On Everyone wanting to live in my ‘hood.

As usual, at some point during any given day, I have a conversation with someone about the millions of folks who seem to need to invade our fair city. I told many many people that got infected with SXSars that we Austinites were immune to it, and in fact intentionally spreading it to keep the Californians from wanting to move here. Then today, I had the conversation again, over a morning chat with a digital neighbor, and though I usually object to this type of blogging, it was too funny not to share with everyone, and too long to twitter. The conversation was as follows:

MKST: According to the paper this morning, everybody’s moving to Austin and San Antonio.
CWRNGLR: Everybody?
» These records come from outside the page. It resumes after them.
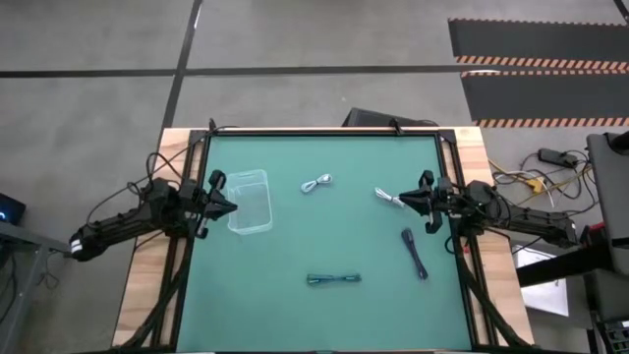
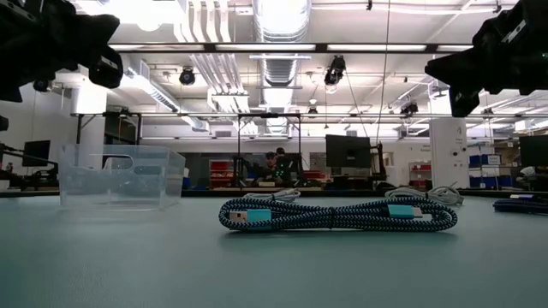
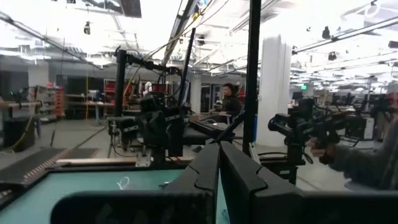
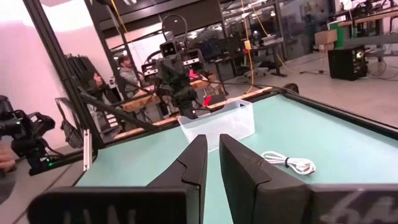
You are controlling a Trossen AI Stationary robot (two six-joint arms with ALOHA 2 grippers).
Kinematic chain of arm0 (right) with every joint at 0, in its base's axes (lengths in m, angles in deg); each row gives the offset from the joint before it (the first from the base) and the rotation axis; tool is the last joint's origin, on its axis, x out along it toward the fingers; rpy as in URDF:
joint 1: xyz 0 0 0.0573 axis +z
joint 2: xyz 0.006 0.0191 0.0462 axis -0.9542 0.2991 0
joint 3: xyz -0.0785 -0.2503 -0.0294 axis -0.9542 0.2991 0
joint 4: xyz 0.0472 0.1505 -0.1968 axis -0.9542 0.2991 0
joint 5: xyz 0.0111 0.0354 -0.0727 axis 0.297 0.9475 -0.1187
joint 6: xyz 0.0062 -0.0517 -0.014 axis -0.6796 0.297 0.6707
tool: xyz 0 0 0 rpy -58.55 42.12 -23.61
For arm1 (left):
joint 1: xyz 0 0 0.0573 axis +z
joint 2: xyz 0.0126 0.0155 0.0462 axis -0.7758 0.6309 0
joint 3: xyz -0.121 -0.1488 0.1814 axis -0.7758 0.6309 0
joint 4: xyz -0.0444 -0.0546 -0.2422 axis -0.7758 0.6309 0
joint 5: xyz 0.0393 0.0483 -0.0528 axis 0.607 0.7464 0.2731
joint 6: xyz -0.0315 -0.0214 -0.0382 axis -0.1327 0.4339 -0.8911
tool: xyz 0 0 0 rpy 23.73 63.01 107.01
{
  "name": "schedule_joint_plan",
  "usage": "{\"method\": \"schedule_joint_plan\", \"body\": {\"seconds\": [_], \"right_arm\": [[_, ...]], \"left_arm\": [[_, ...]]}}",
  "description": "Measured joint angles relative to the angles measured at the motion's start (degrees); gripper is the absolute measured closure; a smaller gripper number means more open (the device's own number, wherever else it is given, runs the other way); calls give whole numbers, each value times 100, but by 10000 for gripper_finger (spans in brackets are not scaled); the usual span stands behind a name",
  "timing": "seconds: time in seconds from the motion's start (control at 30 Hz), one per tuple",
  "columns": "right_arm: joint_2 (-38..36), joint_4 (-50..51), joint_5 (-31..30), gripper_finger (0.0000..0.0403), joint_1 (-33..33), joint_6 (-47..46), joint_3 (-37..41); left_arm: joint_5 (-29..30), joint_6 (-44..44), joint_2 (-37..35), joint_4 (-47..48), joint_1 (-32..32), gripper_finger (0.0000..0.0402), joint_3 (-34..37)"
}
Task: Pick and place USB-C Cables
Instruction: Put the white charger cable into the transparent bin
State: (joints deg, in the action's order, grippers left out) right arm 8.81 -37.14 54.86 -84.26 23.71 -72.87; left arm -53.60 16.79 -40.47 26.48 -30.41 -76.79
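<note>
- Two tools hover over the desk [image 1: 295, 246]: left tool [image 1: 232, 206] mid-left, right tool [image 1: 403, 201] mid-right, both narrowed nearly shut, empty.
- Clear bin [image 1: 252, 203] sits beside the left tool.
- Four USB-C Cables [image 1: 333, 279] lie scattered centre to lower right.

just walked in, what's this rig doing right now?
Nothing is being handled yet. The left gripper hangs at the clear bin on the mat's left, and the right gripper sits beside one white cable, both with fingers nearly closed and empty. The other white cable, a dark cable on the right and a teal braided cable at the near edge all lie loose on the green mat. The bin looks empty.
</note>
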Motion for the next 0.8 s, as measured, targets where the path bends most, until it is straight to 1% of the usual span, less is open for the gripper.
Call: {"method": "schedule_joint_plan", "body": {"seconds": [0.07,0.17,0.23,0.47,0.67,0.8], "right_arm": [[0,0,2,369,0,0,-2],[0,-16,0,369,0,52,-2],[7,-131,-14,369,0,137,-3],[10,-1156,-37,369,42,-137,-7],[207,-2196,-45,369,131,228,0],[509,-2841,-155,369,129,356,1]], "left_arm": [[12,2,9,0,0,402,-1],[60,261,34,-31,4,402,1],[65,288,34,-248,4,402,-1],[74,238,37,-1515,2,402,1],[84,238,32,-2802,2,402,1],[96,250,32,-3274,2,402,1]]}}
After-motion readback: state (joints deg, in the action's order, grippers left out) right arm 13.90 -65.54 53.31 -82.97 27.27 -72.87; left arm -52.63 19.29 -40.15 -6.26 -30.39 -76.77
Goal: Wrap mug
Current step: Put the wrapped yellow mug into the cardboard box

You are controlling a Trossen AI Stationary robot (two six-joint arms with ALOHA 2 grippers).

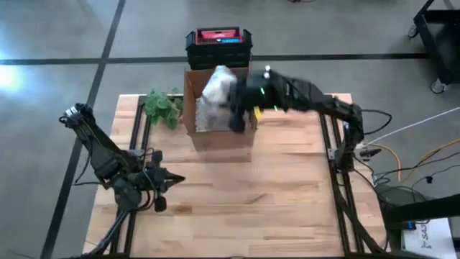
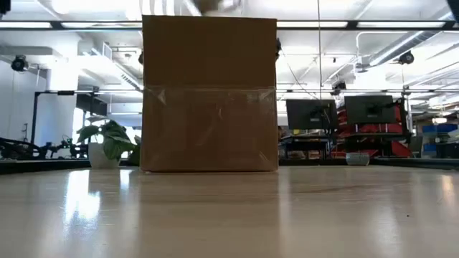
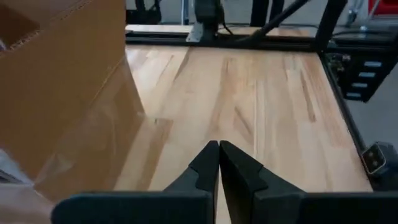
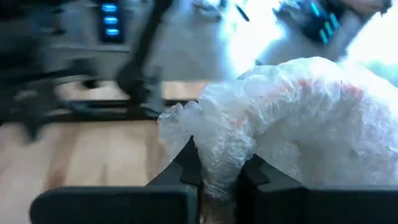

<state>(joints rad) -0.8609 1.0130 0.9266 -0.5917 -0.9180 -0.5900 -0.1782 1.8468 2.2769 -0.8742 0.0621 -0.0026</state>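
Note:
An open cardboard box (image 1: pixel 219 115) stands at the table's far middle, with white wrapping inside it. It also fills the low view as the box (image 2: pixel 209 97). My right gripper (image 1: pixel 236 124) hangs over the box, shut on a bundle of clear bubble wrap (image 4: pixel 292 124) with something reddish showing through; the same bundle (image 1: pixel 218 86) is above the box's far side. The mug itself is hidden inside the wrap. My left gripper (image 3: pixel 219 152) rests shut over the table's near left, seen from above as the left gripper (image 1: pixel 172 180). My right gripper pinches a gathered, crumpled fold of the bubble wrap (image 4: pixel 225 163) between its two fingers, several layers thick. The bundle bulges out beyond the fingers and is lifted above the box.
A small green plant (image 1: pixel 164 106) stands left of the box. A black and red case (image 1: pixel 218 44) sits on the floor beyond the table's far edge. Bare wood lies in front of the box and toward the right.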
I better clean up the house …
MKST: just don’t invite them over.
CWRNGLR: well, if Everybody, you know, in the WORLD ends up here, may not have much choice…
MKST: true dat.
CWRNGLR: “Balthazar, more tea? How are your scrambled eggs this morning, Javier? Why yes, Quentin, the Van Gogh on the wall IS a forgery, don’t tell the neighbors! HAHAHAHA!”
MKST: k, that’s funny.
CWRNGLR: just me hosting the whole WORLD at my house…

The odd bit was that I actually had a hard time coming up with appropriate sounding foreign names for all the folks who have suddenly crammed themselves into my house. For whatever reason, all the names that popped into my head were Russian. Weird. The conversation ended with …

MKST: I like that you’re serving tea.